Key in the whole listing below again, keeping every word as it is.

[[ DATA PROVIDED, beginning ]]

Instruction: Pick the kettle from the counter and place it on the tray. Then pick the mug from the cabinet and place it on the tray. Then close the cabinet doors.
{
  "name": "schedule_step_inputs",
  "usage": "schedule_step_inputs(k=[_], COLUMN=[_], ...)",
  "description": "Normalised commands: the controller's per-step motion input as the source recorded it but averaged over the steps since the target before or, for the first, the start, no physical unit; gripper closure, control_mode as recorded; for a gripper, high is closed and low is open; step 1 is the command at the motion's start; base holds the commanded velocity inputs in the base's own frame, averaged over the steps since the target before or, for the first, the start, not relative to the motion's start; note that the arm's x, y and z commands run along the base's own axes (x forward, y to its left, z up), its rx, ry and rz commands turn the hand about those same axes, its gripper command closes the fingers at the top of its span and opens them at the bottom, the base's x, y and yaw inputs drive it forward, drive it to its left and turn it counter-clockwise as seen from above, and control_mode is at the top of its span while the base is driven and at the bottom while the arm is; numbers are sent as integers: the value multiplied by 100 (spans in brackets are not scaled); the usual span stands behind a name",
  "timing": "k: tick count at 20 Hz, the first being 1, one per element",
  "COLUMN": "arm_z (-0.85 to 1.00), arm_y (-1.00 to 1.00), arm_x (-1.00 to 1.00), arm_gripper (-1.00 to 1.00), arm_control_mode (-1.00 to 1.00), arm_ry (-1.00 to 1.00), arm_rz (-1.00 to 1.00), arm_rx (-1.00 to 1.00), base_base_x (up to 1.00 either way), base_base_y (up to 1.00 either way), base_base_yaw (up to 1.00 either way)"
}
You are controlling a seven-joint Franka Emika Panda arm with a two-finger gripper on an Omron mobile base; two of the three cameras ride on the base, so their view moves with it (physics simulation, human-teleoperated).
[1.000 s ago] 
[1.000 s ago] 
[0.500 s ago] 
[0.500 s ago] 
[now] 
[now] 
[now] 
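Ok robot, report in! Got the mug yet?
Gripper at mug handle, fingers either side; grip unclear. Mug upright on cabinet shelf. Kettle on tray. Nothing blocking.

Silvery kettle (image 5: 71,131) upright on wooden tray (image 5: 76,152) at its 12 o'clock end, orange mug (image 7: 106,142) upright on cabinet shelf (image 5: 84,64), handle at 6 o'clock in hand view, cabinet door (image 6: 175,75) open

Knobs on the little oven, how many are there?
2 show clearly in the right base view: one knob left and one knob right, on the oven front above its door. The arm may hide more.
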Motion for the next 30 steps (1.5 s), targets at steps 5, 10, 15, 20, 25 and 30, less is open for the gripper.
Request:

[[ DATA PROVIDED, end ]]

### EXERCISE OUTPUT
Instruction: Pick the kettle from the counter and place it on the tray. Then pick the mug from the cabinet and place it on the tray. Then close the cabinet doors.
{
  "name": "schedule_step_inputs",
  "usage": "schedule_step_inputs(k=[_], COLUMN=[_], ...)",
  "description": "Normalised commands: the controller's per-step motion input as the source recorded it but averaged over the steps since the target before or, for the first, the start, no physical unit; gripper closure, control_mode as recorded; for a gripper, high is closed and low is open; step 1 is the command at the motion's start; base holds the commanded velocity inputs in the base's own frame, averaged over the steps since the target before or, for the first, the start, not relative to the motion's start; note that the arm's x, y and z commands run along the base's own axes (x forward, y to its left, z up), its rx, ry and rz commands turn the hand about those same axes, its gripper command closes the fingers at the top of its span and opens them at the bottom, the base's x, y and yaw inputs drive it forward, drive it to its left and turn it counter-clockwise as seen from above, and control_mode is at the top of its span while the base is driven and at the bottom while the arm is; numbers are sent as integers: the value multiplied by 100 (spans in brackets are not scaled); the usual span stands behind a name",
  "timing": "k: tick count at 20 Hz, the first being 1, one per element",
  "COLUMN": "arm_z (-0.85 to 1.00), arm_y (-1.00 to 1.00), arm_x (-1.00 to 1.00), arm_gripper (-1.00 to 1.00), arm_control_mode (-1.00 to 1.00), arm_ry (-1.00 to 1.00), arm_rz (-1.00 to 1.00), arm_rx (-1.00 to 1.00), base_base_x (up to 1.00 either way), base_base_y (up to 1.00 either way), base_base_yaw (up to 1.00 either way)"
}
You are controlling a seven-joint Franka Emika Panda arm with a two-finger gripper on an Omron mobile base; two of the three cameras ride on the base, so their view moves with it (physics simulation, human-teleoperated).
[1.000 s ago] 
[1.000 s ago] 
[0.500 s ago] 
[0.500 s ago] 
[now] 
[now] 
[now] 
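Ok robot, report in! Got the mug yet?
Gripper at mug handle, fingers either side; grip unclear. Mug upright on cabinet shelf. Kettle on tray. Nothing blocking.

Silvery kettle (image 5: 71,131) upright on wooden tray (image 5: 76,152) at its 12 o'clock end, orange mug (image 7: 106,142) upright on cabinet shelf (image 5: 84,64), handle at 6 o'clock in hand view, cabinet door (image 6: 175,75) open

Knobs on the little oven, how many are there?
2 show clearly in the right base view: one knob left and one knob right, on the oven front above its door. The arm may hide more.
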Motion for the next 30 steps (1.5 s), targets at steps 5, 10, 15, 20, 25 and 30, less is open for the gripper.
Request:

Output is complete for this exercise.